**Work to be completed:** Below are the records; count the lines in which "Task" occurs and report only that number.

**Source data:**
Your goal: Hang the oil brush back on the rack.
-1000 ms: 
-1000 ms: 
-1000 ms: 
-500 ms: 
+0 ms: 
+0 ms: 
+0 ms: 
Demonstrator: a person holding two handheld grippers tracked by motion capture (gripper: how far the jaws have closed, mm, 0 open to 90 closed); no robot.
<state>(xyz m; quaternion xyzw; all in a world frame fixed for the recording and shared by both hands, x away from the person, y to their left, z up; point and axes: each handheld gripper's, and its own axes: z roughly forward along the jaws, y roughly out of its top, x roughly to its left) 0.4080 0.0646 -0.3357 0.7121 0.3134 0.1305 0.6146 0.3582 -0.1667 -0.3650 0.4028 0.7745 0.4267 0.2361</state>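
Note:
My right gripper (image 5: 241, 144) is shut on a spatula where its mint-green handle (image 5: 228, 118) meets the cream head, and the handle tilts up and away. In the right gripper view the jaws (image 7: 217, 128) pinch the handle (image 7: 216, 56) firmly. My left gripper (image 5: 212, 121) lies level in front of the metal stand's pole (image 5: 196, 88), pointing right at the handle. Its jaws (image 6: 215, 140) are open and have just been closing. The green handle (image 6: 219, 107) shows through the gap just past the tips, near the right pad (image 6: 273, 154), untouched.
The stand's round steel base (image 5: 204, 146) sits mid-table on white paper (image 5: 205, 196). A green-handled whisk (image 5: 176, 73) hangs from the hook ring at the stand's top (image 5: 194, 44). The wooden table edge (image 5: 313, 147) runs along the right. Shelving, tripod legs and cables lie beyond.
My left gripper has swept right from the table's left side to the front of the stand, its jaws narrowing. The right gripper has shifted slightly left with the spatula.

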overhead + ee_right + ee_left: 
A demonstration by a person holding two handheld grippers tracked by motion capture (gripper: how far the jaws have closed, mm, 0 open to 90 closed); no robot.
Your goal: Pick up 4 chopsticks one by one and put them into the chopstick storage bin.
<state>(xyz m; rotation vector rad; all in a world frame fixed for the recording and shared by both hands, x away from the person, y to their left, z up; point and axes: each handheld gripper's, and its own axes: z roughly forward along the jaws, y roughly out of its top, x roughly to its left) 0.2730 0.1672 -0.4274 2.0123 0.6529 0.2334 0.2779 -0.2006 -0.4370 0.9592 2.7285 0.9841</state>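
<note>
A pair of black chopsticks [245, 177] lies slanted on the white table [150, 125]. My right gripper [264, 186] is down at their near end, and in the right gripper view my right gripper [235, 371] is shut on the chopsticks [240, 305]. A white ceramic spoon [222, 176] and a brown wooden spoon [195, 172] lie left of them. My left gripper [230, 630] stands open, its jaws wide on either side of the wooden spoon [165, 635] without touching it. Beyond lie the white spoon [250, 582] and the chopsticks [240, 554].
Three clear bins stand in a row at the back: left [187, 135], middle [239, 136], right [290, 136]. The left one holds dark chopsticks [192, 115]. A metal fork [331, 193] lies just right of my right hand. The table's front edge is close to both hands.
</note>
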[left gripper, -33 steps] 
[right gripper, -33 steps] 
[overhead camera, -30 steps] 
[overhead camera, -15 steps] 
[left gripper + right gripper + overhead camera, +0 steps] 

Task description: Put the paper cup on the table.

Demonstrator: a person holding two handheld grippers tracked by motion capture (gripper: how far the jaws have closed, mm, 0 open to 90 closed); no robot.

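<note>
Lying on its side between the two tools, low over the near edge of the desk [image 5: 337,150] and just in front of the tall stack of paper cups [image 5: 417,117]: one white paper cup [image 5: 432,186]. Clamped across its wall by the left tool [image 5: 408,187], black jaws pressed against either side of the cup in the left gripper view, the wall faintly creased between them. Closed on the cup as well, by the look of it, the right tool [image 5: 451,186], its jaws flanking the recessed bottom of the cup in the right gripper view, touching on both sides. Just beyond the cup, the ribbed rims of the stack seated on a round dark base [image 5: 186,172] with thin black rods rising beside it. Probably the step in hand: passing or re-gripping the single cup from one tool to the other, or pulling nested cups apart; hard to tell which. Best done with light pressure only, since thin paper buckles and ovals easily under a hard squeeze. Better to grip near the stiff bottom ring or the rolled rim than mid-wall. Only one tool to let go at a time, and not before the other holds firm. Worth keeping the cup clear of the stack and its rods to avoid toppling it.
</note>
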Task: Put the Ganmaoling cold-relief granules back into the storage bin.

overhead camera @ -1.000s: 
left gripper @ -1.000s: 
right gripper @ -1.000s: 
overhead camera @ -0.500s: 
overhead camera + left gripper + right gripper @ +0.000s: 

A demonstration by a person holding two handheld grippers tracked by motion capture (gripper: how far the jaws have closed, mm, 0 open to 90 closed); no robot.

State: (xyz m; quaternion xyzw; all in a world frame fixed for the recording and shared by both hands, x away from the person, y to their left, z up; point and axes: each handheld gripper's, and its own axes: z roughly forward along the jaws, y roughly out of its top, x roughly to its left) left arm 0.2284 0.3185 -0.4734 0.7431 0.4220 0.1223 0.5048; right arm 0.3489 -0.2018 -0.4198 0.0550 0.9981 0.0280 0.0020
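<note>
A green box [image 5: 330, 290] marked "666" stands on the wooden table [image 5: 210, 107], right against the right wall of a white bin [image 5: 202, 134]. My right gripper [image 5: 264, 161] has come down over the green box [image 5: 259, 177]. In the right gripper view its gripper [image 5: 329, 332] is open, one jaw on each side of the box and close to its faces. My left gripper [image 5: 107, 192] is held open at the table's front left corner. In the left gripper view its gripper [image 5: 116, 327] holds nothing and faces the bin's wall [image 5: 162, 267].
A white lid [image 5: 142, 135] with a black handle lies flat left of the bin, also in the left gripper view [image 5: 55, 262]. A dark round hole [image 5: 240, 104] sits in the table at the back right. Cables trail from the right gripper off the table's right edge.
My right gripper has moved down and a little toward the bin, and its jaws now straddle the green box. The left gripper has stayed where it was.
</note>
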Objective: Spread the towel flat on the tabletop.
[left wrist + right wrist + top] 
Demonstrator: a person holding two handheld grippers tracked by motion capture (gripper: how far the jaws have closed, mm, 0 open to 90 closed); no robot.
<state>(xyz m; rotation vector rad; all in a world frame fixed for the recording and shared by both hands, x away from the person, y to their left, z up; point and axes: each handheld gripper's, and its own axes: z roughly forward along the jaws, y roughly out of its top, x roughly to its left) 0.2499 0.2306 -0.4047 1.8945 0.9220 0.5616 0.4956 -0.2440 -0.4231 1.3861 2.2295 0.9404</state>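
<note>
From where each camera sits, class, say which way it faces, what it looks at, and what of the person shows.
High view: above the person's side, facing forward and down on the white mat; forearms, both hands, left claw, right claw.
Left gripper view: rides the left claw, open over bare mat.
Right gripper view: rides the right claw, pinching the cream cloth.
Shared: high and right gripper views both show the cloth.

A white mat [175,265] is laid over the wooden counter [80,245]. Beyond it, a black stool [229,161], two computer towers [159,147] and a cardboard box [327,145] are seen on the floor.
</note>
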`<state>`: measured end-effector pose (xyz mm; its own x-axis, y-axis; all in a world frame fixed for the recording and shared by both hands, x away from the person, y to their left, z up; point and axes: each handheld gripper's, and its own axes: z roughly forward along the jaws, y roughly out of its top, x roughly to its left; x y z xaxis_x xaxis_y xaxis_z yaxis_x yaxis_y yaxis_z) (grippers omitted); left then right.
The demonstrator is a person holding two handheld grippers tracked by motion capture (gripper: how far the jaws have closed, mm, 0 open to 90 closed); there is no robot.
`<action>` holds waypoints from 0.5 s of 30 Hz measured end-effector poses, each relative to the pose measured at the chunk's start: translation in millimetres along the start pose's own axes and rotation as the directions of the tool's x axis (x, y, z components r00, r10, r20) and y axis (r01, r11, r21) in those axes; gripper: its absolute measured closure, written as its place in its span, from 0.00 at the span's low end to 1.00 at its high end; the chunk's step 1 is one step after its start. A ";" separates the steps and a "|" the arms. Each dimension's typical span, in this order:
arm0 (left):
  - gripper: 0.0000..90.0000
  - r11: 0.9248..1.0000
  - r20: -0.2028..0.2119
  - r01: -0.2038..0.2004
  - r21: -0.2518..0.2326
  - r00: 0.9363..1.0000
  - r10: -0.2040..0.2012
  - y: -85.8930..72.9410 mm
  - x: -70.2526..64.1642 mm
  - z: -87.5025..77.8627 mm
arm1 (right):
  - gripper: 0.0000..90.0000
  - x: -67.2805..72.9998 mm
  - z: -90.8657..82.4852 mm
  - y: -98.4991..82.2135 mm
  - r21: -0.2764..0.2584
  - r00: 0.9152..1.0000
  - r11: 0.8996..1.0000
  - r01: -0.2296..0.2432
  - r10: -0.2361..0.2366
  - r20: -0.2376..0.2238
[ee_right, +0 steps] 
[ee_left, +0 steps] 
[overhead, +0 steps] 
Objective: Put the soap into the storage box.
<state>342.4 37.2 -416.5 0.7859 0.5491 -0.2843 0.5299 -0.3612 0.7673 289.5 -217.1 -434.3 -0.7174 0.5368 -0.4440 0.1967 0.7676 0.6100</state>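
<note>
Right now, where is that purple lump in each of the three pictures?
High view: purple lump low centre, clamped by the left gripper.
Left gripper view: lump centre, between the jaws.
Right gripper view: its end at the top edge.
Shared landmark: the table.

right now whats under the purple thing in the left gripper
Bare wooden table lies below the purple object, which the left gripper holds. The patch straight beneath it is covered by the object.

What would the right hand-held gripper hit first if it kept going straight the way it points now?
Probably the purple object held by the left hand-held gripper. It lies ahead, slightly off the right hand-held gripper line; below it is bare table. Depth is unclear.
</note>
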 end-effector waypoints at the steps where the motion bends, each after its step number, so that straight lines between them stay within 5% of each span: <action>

**Answer box:** 2